Schließlich ergibt sich eine erhöhte Dringlichkeit des planfestgestellten Vorhabens nach der Rechtsprechung des Senats auch mit Blick auf die bestehende Sonderbaulastvereinbarung zwischen Beigeladener und Beklagtem vom 26. April bzw. 4. Mai 2007 (vgl. Planfeststellungsbeschluss, S. 24). Insoweit bewirkt der geplante Bau des planfestgestellten Vorhabens in der vereinbarten kommunalen Baulast eine Veränderung bei der Dringlichkeitseinstufung. Im Ergebnis ist ein Staatsstraßenbauvorhaben wie das planfestgestellte, das sich nach dem 7. Ausbauplan für die Staatsstraßen in Bayern vom 11. Oktober 2011 ohnedies bereits in der Dringlichkeitsstufe „1 R“ befindet, zu beurteilen, als wäre es im Ausbauplan in der Dringlichkeitsstufe „1“ eingestuft (vgl. BayVGH, U.v. 22.11.2011 – 8 B 09.2587 – juris Rn. 42). Auch diese erhöhte Dringlichkeit streitet für die Planrechtfertigung des Vorhabens.

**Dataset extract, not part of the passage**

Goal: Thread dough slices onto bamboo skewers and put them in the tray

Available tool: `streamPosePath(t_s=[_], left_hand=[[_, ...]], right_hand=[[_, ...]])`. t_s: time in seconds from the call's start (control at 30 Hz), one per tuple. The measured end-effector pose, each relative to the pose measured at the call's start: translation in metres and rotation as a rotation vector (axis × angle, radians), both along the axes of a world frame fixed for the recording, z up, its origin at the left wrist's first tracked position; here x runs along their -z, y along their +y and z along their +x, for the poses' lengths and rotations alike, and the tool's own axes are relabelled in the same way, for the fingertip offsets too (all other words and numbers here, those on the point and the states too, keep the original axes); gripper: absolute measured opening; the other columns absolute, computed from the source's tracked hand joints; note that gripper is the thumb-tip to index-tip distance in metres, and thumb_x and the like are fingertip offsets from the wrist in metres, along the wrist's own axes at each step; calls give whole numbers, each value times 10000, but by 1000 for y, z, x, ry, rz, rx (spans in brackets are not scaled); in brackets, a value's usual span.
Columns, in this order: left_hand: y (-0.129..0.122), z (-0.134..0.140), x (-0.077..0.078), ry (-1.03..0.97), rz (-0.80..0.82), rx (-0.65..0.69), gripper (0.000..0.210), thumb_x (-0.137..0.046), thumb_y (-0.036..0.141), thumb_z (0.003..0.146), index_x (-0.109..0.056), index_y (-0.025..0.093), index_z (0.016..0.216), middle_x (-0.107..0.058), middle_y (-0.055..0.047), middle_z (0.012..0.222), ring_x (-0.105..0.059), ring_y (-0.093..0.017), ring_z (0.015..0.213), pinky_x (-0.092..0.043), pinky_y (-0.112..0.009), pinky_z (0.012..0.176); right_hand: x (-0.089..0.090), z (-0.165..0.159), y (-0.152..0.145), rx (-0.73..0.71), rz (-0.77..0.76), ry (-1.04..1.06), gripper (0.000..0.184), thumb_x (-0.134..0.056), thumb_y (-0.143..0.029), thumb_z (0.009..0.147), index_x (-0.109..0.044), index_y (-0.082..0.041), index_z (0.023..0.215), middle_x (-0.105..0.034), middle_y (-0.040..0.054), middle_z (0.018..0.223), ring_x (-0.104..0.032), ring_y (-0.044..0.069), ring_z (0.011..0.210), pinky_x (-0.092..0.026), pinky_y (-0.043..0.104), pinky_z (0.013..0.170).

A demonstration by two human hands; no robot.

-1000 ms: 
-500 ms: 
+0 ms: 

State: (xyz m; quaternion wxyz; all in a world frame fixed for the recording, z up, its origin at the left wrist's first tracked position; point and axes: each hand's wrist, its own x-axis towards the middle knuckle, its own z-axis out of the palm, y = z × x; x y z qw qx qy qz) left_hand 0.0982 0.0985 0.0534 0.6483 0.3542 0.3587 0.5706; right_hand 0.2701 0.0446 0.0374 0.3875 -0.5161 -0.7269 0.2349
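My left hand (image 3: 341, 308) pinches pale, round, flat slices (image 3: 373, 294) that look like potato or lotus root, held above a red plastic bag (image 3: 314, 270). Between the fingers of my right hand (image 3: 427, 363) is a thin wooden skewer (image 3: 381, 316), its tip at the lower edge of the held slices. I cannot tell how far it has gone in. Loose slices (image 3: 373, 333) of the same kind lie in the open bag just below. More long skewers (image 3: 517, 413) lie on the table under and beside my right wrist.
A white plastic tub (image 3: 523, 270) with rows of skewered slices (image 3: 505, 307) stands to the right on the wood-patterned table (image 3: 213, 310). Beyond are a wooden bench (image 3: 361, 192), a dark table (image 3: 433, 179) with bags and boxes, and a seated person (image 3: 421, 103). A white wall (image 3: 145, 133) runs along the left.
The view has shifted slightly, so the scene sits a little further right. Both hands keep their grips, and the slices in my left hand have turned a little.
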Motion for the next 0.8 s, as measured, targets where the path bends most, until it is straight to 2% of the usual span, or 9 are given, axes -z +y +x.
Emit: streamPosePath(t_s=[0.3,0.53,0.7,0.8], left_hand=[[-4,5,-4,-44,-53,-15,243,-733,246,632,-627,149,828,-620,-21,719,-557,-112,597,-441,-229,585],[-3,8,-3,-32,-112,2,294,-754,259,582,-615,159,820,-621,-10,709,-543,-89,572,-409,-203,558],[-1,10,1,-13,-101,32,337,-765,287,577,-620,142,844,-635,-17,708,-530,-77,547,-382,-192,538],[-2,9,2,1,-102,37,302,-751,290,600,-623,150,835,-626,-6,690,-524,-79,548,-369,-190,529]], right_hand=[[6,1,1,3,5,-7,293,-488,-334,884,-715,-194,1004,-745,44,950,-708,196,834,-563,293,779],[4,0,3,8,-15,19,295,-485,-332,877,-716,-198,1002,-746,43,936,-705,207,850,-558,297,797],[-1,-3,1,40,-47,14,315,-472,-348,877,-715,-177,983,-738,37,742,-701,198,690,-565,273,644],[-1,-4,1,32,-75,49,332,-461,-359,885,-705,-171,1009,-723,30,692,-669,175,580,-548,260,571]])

2.1.2 Die Planrechtfertigung für das streitgegenständliche Vorhaben entfällt vorliegend schließlich auch nicht ausnahmsweise deshalb, weil dem Ausbauvorhaben bei vorausschauender Beurteilung durch die Planfeststellungsbehörde unüberwindbare finanzielle Schranken entgegenstünden (vgl. zu diesem Prüfungsgesichtspunkt im Rahmen der Planrechtfertigung BVerwG, U.v. 16.3.2006 – 4 A 1075.04 – BVerwGE 125, 116 Rn. 200 m.w.N.). Für derartige unüberwindbare finanzielle Hürden fehlt es entgegen klägerischer Behauptung an jeglichem konkreten Anhaltspunkt. Dies gilt zumal vor dem Hintergrund, als die finanziell uneingeschränkt leistungsfähige Beigeladene, die mit dem Beklagten auf der Grundlage eines einstimmigen Gemeinderatsbeschlusses am 26. April bzw. 4. Mai 2007 – wie soeben dargelegt – eine Sonderbaulast-vereinbarung getroffen hat, mit einer erheblichen staatlichen Förderung des planfestgestellten Vorhabens rechnen kann. Nach den insoweit für den Senat plausiblen Darlegungen des ersten Bürgermeisters der Beigeladenen in der mündlichen Verhandlung (vgl. Niederschrift, S. 5) ist für das planfestgestellte Vorhaben ein Fördersatz in Höhe von 72% zu erwarten (vgl. auch BayVGH, U.v. 22.11.2011 – 8 B 09.2587 – juris Rn. 46: Regelförderung in Höhe von etwa 75%).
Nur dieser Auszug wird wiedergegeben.